- TRY IT -
All the lines below should appear again unchanged, though their pictures should not.
*** PROVIDED MATERIAL Section Begins ***
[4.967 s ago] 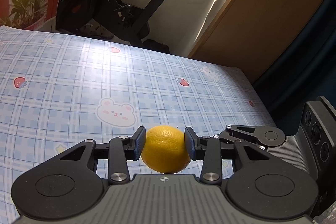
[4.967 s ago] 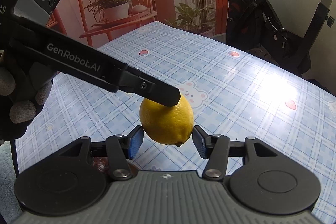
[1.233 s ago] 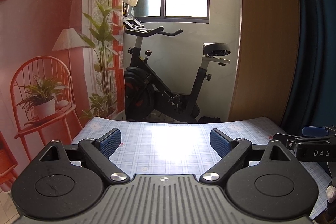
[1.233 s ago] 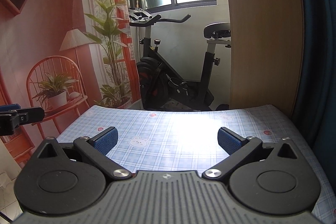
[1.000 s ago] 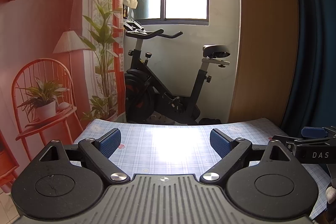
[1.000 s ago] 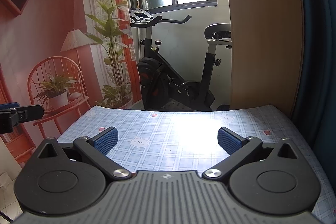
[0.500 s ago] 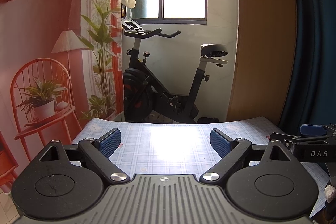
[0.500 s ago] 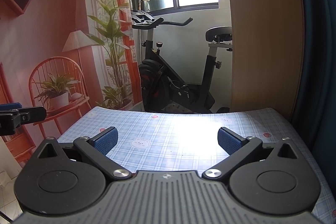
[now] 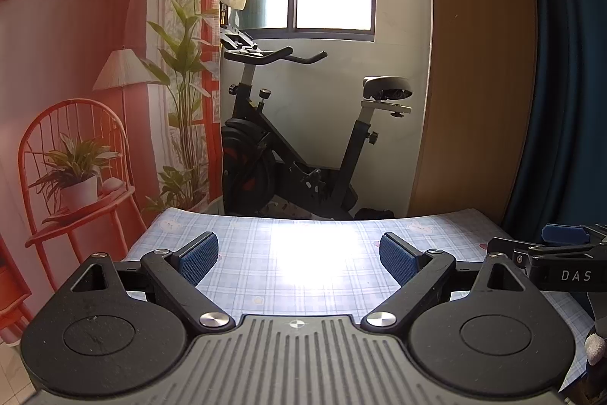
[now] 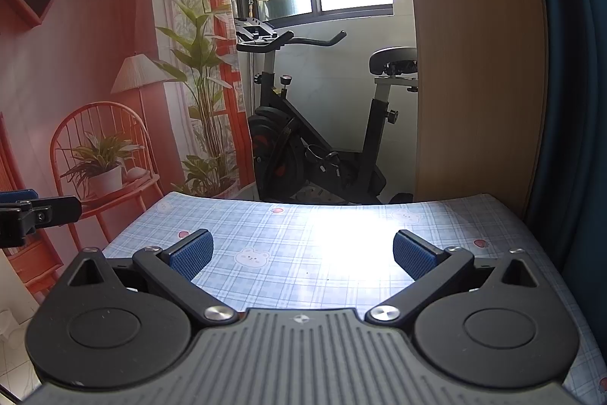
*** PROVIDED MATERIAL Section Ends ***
- ANSWER BELOW -
[4.967 s ago] 
[4.967 s ago] 
[1.233 s ago] 
[1.233 s ago] 
[1.000 s ago] 
[1.000 s ago] 
[0.500 s ago] 
[0.500 s ago] 
[now] 
[now] 

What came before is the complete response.